=== Data in this exercise ===

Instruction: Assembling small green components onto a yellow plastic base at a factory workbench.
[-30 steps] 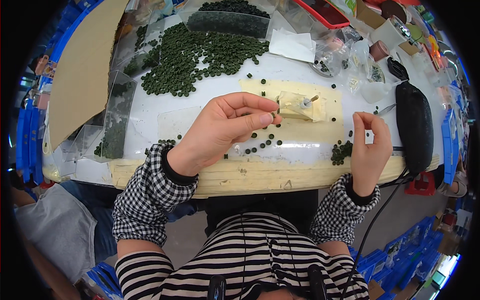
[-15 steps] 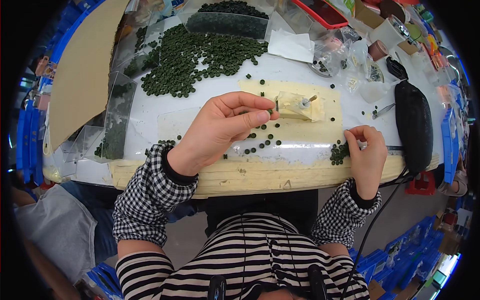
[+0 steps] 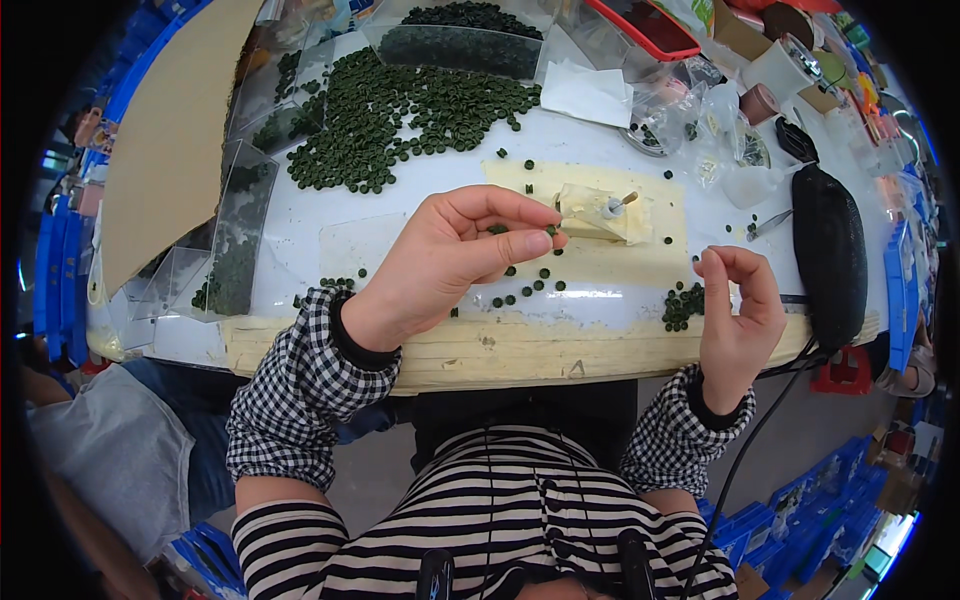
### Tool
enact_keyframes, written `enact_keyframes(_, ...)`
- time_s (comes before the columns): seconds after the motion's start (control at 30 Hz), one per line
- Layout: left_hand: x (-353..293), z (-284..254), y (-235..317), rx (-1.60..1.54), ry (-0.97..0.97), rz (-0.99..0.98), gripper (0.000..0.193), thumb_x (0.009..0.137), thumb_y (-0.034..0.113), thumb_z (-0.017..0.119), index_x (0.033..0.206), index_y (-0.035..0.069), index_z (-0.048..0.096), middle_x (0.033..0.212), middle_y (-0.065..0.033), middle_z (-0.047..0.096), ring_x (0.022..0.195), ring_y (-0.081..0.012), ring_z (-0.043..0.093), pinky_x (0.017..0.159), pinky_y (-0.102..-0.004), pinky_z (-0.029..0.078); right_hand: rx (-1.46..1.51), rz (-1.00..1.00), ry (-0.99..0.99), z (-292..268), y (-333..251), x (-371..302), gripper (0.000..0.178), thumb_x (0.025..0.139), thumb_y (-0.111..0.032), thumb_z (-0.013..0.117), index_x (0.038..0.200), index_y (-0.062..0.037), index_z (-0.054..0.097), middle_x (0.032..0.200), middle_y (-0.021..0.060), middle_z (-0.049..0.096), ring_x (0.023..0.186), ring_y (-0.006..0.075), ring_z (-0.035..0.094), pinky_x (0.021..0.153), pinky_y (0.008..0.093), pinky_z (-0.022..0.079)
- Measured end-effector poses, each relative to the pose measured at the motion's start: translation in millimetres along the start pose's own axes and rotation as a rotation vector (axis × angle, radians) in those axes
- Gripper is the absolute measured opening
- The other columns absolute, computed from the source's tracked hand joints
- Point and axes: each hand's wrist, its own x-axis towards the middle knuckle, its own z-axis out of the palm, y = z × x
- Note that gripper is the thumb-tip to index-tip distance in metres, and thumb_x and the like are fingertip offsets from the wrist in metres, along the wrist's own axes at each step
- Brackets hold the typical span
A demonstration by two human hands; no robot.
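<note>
My left hand (image 3: 470, 250) is closed in a pinch over the middle of the table, with a small dark green disc (image 3: 551, 231) between thumb and forefinger. Just beyond those fingertips stands a block wrapped in yellowish tape (image 3: 598, 217), with a thin peg (image 3: 629, 198) sticking out at its right end. My right hand (image 3: 742, 310) is raised on the right, thumb and forefinger pressed together; a tiny dark bit shows by the fingertips, too small to name. Beside it lies a little heap of green discs (image 3: 683, 306). Several loose discs (image 3: 525, 291) are scattered in front of the block.
A big spread of green discs (image 3: 400, 110) covers the far left, near clear plastic bins (image 3: 245, 230) and a cardboard sheet (image 3: 165, 150). Farther back are a red-cased phone (image 3: 650, 28) and a white tissue (image 3: 587, 93). A black pouch (image 3: 830, 255) and tweezers (image 3: 772, 222) lie right.
My right hand has drawn slightly toward me and to the right, away from the small heap. My left hand keeps its pinch beside the taped block, shifted only slightly.
</note>
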Motion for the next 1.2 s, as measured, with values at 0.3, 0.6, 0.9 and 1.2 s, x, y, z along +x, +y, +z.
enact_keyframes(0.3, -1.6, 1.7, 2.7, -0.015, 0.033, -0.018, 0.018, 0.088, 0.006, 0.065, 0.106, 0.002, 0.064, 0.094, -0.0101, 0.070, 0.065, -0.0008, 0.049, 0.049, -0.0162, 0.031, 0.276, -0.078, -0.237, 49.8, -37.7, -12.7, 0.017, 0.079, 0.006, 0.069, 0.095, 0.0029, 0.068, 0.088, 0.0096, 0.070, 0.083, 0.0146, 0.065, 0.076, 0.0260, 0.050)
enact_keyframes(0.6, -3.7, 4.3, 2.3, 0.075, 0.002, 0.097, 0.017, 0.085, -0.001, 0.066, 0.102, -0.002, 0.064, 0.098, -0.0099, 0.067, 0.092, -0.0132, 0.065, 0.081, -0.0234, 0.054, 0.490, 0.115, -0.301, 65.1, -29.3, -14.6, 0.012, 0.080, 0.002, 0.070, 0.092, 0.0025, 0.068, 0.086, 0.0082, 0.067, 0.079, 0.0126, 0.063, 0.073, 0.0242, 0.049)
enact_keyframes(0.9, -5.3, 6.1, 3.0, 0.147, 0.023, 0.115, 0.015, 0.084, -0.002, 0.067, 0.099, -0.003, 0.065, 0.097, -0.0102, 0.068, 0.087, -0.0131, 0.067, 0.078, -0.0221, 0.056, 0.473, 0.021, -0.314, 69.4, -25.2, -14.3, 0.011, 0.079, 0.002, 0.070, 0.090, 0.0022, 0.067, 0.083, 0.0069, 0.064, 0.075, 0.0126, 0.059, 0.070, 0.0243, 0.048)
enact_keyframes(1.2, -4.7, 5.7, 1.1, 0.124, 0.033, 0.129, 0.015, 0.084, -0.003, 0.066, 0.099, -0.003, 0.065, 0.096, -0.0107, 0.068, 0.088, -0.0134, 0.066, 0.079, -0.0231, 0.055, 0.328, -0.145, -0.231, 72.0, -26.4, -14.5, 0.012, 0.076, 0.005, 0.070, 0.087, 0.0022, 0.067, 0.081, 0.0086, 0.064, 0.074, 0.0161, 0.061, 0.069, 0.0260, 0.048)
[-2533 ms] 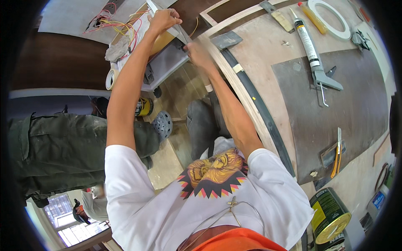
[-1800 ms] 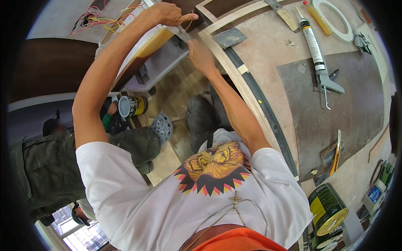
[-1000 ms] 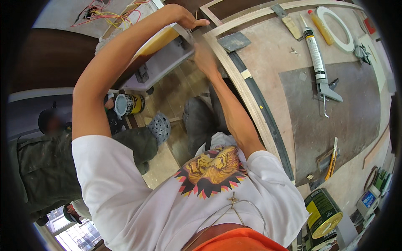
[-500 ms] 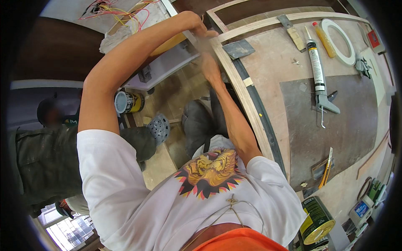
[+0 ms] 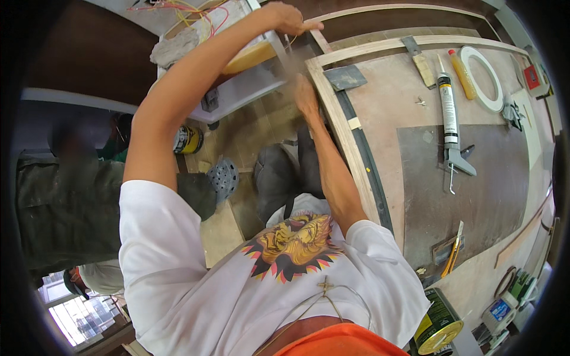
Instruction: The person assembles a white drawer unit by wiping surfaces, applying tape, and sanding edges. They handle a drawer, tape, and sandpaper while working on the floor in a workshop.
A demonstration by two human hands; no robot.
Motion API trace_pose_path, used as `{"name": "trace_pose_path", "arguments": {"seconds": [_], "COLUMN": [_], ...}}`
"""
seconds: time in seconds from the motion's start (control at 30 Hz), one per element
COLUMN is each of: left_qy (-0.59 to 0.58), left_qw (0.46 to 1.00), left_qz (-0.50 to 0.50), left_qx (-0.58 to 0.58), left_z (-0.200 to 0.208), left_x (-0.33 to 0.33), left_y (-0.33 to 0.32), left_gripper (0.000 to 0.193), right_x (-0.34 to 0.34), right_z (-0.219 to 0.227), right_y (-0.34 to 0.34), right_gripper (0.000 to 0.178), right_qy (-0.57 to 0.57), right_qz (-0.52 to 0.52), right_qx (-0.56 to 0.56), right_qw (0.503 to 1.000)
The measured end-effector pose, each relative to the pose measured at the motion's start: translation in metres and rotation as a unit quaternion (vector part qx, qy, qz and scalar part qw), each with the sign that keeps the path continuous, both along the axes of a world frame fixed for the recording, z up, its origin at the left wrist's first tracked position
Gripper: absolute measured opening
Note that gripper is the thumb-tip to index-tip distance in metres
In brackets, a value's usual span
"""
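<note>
My left hand (image 5: 291,19) is at the top, beyond the corner of a wooden frame (image 5: 339,127). Its fingers are mostly curled, with one digit stretched toward a thin wooden strip (image 5: 320,41). What it holds, if anything, is hidden. My right hand (image 5: 304,94) is closed beside the frame's left edge, nearer to me. Between the two hands is a pale smear, too blurred to make out. A flat dark scraper blade (image 5: 346,78) lies on the frame's corner, just right of my right hand.
On the worktop (image 5: 380,178) at right lie a caulking gun (image 5: 451,118), a tape roll (image 5: 497,98), a putty knife (image 5: 423,68) and a yellow cutter (image 5: 454,255). A can (image 5: 439,323) stands near me. Left are a white cabinet (image 5: 249,95), loose wires (image 5: 202,18) and a person in dark clothes (image 5: 65,207).
My left hand has moved up and away from the frame's corner, its arm straightening a little. My right hand stays beside the frame. The whole view has shifted slightly.
</note>
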State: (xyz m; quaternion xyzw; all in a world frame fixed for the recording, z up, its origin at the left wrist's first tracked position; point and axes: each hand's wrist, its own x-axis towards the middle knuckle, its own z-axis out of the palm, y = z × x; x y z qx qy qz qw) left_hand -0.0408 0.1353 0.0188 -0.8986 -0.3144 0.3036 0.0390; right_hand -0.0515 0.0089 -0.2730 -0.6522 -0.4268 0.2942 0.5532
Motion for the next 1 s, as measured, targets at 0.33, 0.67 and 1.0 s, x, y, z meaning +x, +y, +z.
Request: {"name": "trace_pose_path", "arguments": {"seconds": [0.33,0.67,1.0], "left_qy": [-0.413,-0.448,-0.423], "left_qw": [0.884,0.892,0.903], "left_qz": [-0.191,-0.06,-0.068], "left_qx": [0.106,0.021,0.041], "left_z": [-0.056,-0.033,-0.035], "left_x": [-0.061,-0.051,-0.067], "left_y": [0.035,0.005,0.011], "left_gripper": [0.058,0.056,0.055], "right_x": [-0.001,0.004,-0.011], "right_z": [0.009,0.014,0.035], "right_y": [-0.028,0.002,-0.029], "right_gripper": [0.051,0.053,0.061], "right_qy": [-0.056,-0.056,-0.014], "right_qz": [0.027,0.03,0.064], "right_qx": [0.021,-0.031,-0.078], "right_qw": [0.998,0.998,0.995]}}
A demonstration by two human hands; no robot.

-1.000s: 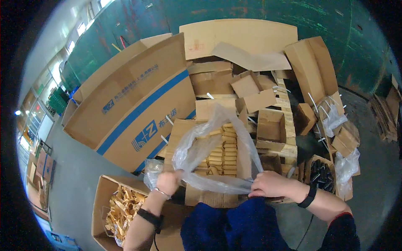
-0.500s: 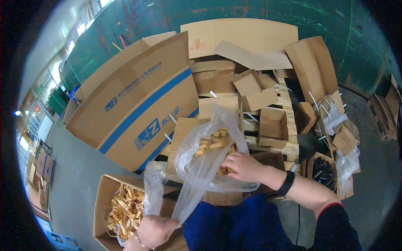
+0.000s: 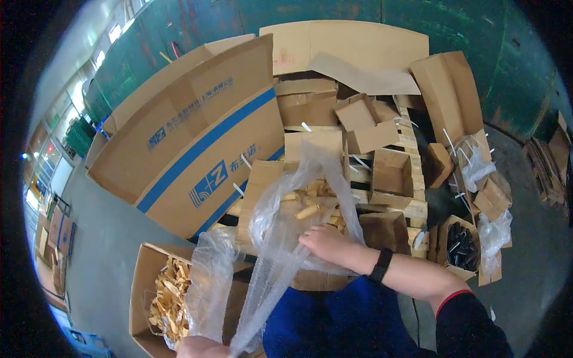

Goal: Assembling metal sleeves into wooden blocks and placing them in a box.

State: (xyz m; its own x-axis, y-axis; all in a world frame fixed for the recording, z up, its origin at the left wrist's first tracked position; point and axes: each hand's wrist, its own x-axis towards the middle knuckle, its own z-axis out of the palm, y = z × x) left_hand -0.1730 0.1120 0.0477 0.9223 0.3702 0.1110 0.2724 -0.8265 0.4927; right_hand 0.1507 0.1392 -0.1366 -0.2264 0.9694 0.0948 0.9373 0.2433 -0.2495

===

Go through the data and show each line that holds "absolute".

Solution to this problem:
- Gripper is the absolute measured opening
- The other columns absolute, computed from the source's tracked hand joints
Gripper: absolute measured opening

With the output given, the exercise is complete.